[[ RECORDS FOR THIS EXERCISE, beginning ]]
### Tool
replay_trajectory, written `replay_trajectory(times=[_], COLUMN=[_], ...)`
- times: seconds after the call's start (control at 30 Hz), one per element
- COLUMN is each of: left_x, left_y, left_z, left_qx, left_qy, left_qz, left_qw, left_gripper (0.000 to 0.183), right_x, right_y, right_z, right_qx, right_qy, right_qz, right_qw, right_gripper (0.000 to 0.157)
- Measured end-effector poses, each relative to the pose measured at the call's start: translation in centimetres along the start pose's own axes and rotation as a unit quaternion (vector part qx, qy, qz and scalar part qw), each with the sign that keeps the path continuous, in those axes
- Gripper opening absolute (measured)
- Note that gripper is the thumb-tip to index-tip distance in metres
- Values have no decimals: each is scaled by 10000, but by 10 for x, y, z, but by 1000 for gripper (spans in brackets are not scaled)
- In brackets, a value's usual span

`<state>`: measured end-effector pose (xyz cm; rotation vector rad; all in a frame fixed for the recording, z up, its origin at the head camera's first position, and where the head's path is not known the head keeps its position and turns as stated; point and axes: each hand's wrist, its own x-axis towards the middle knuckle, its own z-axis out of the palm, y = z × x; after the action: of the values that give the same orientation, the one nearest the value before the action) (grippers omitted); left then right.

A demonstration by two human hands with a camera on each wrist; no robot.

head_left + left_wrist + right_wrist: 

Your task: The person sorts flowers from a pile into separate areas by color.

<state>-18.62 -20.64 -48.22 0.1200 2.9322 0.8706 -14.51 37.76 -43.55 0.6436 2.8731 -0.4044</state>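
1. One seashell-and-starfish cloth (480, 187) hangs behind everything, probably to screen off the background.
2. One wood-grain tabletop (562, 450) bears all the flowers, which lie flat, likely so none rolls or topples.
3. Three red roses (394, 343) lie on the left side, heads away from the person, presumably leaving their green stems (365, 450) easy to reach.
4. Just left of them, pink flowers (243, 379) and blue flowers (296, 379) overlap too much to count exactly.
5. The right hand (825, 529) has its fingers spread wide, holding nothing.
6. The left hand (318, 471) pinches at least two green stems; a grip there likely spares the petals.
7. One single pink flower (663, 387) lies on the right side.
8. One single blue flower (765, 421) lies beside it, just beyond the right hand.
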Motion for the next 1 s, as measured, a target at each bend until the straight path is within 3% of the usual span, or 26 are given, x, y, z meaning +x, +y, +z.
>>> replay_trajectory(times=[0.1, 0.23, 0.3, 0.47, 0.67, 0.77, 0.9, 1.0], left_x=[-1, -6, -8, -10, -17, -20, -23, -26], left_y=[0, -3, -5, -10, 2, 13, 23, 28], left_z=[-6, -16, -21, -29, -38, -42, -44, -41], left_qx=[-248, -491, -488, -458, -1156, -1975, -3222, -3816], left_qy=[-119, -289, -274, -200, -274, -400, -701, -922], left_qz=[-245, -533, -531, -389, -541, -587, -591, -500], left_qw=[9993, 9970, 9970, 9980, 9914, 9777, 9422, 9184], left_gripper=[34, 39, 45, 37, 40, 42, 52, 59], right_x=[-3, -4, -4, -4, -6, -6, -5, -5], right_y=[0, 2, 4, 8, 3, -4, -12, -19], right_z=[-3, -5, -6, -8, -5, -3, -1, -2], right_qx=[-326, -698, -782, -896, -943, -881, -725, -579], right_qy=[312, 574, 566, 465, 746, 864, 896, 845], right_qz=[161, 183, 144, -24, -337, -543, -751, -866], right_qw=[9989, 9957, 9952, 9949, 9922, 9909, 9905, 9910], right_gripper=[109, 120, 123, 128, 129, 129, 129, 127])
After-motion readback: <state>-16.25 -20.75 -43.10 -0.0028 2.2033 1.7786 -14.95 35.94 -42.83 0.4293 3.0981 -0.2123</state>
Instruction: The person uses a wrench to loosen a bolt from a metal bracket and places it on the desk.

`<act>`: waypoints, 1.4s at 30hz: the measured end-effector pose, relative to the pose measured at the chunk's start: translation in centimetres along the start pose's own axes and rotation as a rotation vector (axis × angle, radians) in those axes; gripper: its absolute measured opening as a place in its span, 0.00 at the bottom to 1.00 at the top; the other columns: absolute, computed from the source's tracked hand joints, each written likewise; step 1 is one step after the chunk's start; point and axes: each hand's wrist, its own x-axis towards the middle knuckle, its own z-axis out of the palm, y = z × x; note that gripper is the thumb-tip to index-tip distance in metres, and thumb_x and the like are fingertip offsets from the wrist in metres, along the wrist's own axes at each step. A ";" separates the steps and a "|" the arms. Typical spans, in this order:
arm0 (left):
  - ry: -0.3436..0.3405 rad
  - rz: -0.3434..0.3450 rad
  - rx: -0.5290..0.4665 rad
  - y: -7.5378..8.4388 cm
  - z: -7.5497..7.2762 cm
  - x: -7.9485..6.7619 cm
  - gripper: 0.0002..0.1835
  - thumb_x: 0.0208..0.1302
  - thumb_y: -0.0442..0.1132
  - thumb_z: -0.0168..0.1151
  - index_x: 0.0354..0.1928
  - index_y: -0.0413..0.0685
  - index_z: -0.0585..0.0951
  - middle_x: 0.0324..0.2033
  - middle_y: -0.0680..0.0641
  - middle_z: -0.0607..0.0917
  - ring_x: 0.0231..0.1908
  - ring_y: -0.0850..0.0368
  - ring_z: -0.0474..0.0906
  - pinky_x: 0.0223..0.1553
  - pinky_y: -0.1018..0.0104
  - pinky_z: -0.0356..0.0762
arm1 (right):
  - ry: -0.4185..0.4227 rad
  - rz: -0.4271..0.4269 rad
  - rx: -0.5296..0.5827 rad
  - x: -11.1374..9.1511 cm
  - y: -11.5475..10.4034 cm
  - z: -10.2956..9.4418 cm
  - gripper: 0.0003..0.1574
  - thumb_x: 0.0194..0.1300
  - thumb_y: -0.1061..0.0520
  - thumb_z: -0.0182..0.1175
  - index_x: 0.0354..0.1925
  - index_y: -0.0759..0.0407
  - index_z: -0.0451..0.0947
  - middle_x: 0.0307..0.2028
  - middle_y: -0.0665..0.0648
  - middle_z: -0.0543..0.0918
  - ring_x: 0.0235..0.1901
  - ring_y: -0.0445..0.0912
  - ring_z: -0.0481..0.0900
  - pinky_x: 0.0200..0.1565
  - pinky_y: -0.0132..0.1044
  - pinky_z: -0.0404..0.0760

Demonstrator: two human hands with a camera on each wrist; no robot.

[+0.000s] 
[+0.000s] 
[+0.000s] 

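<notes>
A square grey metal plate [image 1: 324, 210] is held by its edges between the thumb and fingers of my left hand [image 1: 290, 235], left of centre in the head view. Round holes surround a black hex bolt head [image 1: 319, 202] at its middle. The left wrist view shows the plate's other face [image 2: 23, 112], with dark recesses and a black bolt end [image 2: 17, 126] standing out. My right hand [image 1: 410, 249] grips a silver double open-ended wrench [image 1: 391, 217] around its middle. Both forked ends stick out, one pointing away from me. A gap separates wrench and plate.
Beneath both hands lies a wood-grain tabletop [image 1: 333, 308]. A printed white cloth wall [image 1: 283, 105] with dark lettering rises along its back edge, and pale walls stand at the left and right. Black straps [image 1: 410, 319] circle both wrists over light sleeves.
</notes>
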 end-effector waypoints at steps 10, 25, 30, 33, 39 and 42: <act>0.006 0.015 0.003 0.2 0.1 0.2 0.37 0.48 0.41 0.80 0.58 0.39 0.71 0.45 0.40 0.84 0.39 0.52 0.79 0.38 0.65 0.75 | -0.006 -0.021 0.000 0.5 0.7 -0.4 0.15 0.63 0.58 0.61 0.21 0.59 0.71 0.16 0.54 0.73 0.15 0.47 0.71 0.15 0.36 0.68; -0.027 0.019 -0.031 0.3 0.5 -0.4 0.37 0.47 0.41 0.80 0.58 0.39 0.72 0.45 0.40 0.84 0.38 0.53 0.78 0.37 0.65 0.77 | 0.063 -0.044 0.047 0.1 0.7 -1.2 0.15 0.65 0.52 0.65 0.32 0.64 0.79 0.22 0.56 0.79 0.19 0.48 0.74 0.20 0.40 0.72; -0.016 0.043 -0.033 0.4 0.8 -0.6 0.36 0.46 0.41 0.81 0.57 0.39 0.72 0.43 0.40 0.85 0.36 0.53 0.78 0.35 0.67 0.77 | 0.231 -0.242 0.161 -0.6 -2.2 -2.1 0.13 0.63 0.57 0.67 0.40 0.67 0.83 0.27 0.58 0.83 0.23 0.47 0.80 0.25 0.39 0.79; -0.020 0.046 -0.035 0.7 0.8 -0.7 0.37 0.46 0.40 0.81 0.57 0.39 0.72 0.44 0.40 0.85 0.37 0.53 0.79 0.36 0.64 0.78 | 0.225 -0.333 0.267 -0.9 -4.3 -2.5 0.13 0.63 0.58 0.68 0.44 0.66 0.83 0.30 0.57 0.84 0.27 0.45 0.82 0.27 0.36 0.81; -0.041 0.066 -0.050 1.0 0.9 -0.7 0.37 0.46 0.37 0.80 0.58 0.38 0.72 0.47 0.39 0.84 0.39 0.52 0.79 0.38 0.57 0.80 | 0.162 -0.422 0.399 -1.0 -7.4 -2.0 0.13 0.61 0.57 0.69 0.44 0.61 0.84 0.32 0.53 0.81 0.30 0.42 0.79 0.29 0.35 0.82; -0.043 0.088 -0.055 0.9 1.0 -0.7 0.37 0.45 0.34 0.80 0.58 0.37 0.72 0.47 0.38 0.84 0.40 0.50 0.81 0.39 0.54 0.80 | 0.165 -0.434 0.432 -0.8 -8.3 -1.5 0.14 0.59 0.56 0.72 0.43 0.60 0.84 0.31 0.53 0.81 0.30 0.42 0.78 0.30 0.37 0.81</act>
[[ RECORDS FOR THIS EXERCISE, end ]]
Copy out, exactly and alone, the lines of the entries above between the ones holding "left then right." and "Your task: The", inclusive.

`<state>`: measured end-effector pose (xyz cm; rotation vector rad; all in a frame fixed for the recording, z up, its origin at the head camera's first position, and where the head's path is not known the head keeps its position and turns as stated; point and axes: each hand's wrist, its own x-axis towards the middle knuckle, its own z-axis out of the palm, y = z × x; after the action: of the values that give the same orientation, the one nearest the value before the action) (grippers omitted); left then right.

A demonstration by two human hands with a camera on each wrist; no robot.

head_left + left_wrist + right_wrist: 

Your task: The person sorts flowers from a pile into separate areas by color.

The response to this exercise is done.